Chancengleichheit fördern
Schon vor der Pandemie hätten Fachleute darauf hingewiesen, dass sich psychische Belastungen bei Kindern zuspitzen, betont Ministerin Schumann. Auch die jüngste Vergangenheit sei für junge Menschen fordernd. "Multiple Krisen lagern sich schichtenweise aufeinander." Deswegen sei es wesentlich, "dass mit ‚Gesund aus der Krise‘ verlässliche Strukturen geschaffen wurden, die Zugang zu Unterstützung ermöglichen."
Der Bericht zeigt auch, dass mit dem Projekt insbesondere jene Kinder erreicht werden, die sonst kaum Zugang zu psychosozialer Versorgung finden.
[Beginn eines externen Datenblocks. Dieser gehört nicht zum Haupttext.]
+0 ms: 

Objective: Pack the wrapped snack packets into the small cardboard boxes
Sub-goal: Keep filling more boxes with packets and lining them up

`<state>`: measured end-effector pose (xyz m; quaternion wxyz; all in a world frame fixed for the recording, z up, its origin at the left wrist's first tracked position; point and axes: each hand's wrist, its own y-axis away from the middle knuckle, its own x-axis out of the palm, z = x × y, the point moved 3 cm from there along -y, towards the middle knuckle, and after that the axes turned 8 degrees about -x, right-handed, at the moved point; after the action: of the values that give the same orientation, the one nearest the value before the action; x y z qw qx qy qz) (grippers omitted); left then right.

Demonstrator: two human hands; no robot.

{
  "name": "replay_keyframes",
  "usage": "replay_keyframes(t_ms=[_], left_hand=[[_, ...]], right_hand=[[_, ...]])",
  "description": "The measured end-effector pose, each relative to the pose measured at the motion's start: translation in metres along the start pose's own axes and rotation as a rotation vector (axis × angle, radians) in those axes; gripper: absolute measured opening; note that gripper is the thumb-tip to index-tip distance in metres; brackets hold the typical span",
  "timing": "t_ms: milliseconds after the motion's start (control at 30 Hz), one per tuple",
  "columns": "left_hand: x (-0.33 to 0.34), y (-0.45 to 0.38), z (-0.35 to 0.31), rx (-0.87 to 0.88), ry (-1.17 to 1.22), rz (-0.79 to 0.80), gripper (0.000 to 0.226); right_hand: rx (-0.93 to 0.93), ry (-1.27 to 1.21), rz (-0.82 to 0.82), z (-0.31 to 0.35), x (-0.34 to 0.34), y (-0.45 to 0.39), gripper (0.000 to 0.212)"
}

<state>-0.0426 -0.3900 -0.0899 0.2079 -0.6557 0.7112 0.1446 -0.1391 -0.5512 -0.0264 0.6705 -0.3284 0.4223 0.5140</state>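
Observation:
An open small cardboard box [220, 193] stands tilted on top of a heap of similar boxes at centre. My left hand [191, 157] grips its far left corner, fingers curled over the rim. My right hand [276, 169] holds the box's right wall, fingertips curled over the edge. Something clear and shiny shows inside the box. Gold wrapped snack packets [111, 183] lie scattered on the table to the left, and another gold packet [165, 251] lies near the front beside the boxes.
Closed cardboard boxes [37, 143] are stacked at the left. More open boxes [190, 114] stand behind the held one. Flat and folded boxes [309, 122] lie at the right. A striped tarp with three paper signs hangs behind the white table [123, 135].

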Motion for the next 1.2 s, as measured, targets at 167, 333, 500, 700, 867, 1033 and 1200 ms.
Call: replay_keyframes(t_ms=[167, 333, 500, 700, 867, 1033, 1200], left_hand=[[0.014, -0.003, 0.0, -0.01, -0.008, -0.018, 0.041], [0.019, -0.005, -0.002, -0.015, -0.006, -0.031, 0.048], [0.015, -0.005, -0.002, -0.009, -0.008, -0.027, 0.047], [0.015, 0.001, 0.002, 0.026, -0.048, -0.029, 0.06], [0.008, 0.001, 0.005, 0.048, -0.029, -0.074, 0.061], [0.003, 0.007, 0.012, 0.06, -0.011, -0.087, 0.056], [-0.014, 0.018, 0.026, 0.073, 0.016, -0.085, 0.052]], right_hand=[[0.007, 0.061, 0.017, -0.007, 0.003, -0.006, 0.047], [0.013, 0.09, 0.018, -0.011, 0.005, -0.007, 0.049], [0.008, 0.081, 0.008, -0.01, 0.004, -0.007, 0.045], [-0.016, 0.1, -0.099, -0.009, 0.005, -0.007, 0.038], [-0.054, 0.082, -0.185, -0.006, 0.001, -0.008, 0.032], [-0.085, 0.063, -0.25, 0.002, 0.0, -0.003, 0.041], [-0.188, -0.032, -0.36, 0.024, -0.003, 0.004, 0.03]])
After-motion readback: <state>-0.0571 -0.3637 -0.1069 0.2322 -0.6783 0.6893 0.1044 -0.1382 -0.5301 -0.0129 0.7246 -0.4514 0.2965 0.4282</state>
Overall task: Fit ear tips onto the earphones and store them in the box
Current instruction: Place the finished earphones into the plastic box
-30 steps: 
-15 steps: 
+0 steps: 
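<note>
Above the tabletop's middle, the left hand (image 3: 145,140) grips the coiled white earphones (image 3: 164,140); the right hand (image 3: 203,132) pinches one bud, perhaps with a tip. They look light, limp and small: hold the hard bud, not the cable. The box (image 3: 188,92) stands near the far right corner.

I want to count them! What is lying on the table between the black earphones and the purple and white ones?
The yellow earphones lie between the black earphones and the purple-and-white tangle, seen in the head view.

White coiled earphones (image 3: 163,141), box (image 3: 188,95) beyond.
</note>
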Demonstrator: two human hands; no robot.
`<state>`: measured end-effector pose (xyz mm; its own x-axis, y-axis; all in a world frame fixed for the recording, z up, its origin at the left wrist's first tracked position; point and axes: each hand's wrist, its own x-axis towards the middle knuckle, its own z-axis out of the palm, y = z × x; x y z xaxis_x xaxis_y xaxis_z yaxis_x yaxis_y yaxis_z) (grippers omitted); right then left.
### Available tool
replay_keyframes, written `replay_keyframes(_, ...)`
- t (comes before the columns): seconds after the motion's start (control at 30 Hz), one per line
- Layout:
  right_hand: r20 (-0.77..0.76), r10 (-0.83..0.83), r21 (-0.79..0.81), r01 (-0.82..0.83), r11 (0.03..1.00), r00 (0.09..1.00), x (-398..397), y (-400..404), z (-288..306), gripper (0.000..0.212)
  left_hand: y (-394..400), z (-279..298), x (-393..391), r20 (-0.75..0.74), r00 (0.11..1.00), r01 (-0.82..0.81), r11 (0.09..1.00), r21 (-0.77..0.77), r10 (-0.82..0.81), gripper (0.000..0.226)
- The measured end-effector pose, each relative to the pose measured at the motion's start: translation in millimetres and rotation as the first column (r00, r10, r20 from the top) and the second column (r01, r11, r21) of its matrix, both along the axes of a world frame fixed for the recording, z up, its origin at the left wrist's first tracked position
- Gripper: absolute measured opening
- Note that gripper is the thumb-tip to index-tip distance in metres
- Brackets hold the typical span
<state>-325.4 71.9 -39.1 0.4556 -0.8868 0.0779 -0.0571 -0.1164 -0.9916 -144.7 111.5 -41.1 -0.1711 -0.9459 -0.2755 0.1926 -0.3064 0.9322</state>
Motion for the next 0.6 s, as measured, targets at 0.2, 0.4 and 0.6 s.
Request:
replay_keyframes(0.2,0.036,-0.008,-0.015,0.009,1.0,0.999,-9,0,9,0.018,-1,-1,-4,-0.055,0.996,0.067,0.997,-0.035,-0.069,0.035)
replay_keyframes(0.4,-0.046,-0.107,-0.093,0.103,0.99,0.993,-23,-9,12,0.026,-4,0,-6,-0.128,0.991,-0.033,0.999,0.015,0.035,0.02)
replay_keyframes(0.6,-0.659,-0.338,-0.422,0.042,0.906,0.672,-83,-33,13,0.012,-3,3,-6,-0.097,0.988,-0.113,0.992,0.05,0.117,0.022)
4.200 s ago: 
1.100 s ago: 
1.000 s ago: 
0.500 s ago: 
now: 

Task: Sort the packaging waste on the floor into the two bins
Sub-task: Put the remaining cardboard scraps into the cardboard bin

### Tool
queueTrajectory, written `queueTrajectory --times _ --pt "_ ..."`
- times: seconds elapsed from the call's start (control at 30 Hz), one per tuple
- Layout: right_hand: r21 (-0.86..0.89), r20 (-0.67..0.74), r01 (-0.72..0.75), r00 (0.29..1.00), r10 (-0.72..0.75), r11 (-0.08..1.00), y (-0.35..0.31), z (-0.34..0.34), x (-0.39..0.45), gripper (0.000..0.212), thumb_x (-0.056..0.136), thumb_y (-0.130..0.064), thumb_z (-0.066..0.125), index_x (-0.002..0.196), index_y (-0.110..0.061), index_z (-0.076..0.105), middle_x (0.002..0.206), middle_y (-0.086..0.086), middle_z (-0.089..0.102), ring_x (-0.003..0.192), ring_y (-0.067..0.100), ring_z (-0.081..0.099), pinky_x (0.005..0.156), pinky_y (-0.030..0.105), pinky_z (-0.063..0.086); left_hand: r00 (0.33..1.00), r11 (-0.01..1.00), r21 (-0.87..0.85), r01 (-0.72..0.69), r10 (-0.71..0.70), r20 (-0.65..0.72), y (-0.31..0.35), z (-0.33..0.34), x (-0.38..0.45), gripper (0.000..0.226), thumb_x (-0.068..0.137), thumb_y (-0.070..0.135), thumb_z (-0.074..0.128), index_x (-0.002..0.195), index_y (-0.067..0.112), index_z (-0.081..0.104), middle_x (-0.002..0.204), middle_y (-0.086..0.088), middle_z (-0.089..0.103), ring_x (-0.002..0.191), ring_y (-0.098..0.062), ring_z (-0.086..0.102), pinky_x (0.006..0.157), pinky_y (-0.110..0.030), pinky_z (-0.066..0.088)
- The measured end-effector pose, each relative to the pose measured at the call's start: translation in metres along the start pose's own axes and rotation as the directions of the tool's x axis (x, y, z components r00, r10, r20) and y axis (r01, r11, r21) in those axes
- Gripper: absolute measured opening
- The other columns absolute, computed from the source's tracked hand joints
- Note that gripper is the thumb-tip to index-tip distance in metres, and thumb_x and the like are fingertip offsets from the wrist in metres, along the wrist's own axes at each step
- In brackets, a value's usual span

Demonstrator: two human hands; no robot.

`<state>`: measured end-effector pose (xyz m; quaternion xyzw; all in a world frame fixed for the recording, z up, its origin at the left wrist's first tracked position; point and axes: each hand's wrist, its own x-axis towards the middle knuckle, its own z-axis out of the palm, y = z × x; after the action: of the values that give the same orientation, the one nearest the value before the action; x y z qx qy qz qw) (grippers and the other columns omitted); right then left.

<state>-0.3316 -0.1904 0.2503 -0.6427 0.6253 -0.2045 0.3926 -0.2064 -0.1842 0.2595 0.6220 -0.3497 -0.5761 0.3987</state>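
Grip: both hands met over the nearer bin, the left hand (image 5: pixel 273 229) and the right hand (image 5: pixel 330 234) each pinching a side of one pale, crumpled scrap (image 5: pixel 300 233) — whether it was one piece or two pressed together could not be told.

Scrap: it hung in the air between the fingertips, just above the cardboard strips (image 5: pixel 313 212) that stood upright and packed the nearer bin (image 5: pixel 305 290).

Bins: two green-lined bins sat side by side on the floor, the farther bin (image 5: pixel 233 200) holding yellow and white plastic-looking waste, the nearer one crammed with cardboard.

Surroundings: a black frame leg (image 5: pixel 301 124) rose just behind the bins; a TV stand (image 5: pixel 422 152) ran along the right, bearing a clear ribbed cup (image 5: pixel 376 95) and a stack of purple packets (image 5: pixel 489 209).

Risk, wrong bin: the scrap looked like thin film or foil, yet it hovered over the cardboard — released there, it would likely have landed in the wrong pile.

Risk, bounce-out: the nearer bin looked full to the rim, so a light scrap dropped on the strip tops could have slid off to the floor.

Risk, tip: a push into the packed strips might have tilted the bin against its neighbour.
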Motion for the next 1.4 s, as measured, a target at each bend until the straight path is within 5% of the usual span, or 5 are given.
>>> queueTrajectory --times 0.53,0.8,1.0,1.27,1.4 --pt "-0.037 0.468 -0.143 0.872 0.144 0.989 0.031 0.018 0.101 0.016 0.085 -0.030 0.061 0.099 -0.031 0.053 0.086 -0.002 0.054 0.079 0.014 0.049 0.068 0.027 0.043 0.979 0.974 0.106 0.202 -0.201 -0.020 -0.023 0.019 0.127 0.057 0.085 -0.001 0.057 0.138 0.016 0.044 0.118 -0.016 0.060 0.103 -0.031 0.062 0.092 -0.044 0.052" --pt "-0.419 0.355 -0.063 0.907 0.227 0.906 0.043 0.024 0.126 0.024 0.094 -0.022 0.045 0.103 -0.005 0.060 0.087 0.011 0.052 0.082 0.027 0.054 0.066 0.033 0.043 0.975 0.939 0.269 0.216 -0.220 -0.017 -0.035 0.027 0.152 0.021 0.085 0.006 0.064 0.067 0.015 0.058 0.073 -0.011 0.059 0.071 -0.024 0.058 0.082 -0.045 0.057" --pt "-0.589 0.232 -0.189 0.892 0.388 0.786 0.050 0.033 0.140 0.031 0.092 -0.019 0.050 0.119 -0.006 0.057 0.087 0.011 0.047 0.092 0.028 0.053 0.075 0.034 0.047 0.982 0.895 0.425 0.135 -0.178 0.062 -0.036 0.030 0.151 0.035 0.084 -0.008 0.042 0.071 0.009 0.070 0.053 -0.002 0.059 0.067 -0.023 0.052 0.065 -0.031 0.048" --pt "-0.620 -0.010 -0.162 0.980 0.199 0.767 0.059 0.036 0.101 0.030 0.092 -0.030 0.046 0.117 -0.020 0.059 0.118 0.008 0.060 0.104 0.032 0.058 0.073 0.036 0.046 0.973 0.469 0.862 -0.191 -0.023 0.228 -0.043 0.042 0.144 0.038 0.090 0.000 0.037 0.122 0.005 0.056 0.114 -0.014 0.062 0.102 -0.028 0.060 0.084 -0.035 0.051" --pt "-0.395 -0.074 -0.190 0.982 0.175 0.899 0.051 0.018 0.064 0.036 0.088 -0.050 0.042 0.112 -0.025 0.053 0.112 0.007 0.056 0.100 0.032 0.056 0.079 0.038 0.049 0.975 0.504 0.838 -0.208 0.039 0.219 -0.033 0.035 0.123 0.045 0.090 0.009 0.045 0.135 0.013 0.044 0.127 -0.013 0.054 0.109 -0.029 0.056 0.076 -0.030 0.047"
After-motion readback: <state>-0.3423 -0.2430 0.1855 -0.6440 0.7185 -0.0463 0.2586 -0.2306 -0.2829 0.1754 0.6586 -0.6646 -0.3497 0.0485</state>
Schumann: "Die Hälfte der Familien der betreuten Kinder hätte sich eine Behandlung nicht leisten können."
Psychische Gesundheit hängt stark von den sozialen Verhältnissen ab, in denen man aufwächst und lebt. "Kinder aus einkommensschwachen und bildungsfernen Familien oder mit Migrationshintergrund haben es in dieser Hinsicht schwerer", so Schumann.
"Jeder Euro, den wir investieren, spart Folgekosten"
Der Bedarf an psychologisch-psychotherapeutischer Unterstützung ist jedenfalls ungebrochen. Die hohe Nachfrage führte im Projekt zeitweise sogar zu Anmeldepausen.
Die Gesundheitsministerin zeigt sich bezüglich einer längerfristigen Finanzierung zuversichtlich: "Wir wissen um den Bedarf, und wir werden mit den Mitteln des Gesundheitsreformfonds, den wir nächste Woche im Parlament beschließen, Geld zur Verfügung stellen, um die Versorgung weiterzuführen und ausbauen zu können. Jeder Euro, den wir investieren, spart Folgekosten im Gesundheits- und Sozialsystem."
Haid appelliert abschließend: "Die Angst unserer Kinder ist real. Und es ist unsere Aufgabe, ihnen Perspektiven zu geben."